# Your task
If a line in the listing below contains "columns", return that line.

# Provided data
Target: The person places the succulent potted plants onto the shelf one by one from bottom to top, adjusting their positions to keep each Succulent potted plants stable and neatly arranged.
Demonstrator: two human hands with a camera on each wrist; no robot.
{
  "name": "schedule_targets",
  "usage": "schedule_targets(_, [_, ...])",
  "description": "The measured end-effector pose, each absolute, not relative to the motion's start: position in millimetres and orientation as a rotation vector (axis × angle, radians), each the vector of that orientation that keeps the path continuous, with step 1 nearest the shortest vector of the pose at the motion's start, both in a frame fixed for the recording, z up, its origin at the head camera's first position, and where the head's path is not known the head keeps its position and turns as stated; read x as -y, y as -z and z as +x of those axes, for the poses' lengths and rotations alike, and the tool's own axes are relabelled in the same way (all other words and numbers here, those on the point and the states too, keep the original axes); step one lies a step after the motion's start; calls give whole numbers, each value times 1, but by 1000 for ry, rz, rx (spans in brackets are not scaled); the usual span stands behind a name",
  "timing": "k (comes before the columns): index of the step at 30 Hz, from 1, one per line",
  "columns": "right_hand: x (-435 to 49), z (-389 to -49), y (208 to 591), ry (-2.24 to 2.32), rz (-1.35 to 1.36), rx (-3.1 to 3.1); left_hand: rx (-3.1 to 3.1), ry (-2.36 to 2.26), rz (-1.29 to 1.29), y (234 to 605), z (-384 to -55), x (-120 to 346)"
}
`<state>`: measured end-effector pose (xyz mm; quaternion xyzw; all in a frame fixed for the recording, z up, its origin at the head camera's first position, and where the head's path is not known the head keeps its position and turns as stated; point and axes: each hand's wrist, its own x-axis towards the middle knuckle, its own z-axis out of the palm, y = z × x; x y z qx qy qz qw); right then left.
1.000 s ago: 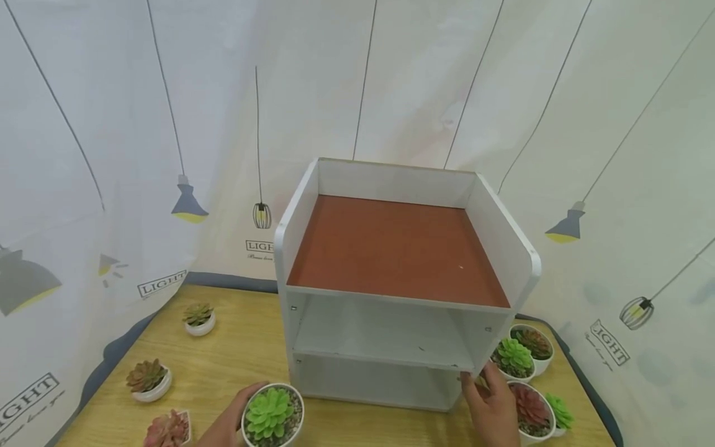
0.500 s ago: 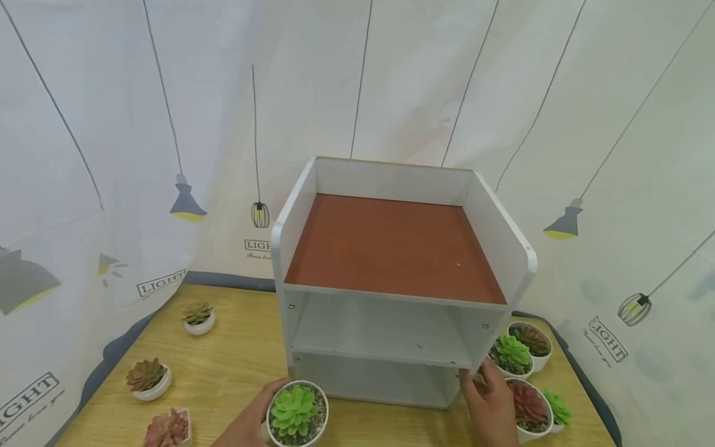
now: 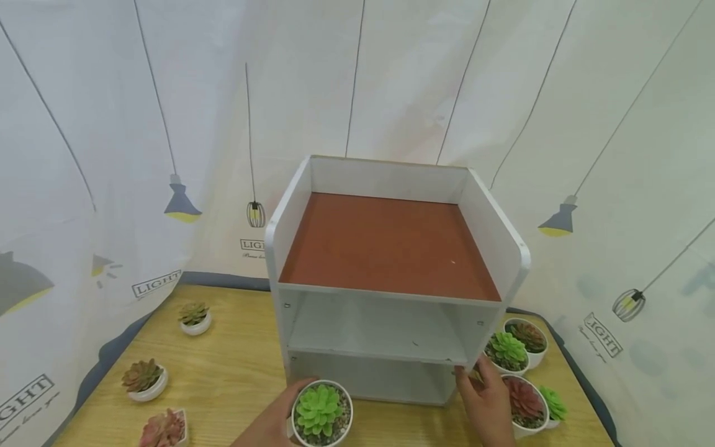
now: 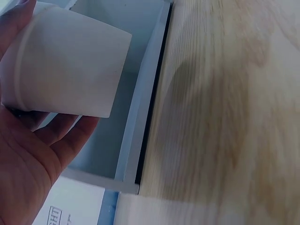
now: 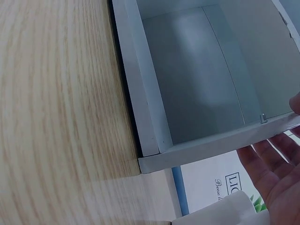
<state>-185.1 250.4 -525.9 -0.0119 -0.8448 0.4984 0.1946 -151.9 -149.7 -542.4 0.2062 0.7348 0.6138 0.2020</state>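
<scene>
A green succulent in a white pot (image 3: 321,412) is gripped by my left hand (image 3: 274,417) just in front of the shelf's lower left part. In the left wrist view the white pot (image 4: 70,61) is tilted above the wooden table, thumb on one side and fingers curled around the other. A white two-tier shelf (image 3: 371,292) with a brown top board stands mid-table. My right hand (image 3: 487,400) holds its right side panel near the front edge. The right wrist view shows the thumb inside the panel (image 5: 211,147) and the fingers along its outer face.
Several potted succulents stand right of the shelf, among them a red one (image 3: 525,402) close beside my right hand. On the left are a yellowish-green one (image 3: 193,316), a brownish one (image 3: 144,377) and a pink one (image 3: 163,429). A printed curtain (image 3: 391,81) hangs behind.
My left hand has carried the potted green succulent rightward, to the front of the shelf's lower opening. My right hand keeps its hold on the side panel; the whole view has shifted slightly.
</scene>
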Motion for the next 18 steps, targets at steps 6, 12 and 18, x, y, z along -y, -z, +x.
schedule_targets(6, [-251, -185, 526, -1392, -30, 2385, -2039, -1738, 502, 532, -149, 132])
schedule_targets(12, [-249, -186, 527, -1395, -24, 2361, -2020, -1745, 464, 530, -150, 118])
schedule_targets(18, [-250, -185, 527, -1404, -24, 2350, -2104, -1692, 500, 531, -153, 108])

# Result of the task
  "timing": "k (comes before the columns): index of the step at 30 Hz, from 1, one per line",
  "columns": "right_hand: x (-435 to 49), z (-389 to -49), y (208 to 591), ry (-2.24 to 2.32), rz (-1.35 to 1.36), rx (-3.1 to 3.1); left_hand: rx (-3.1 to 3.1), ry (-2.36 to 2.26), rz (-1.29 to 1.29), y (234 to 605), z (-384 to -55), x (-120 to 346)"

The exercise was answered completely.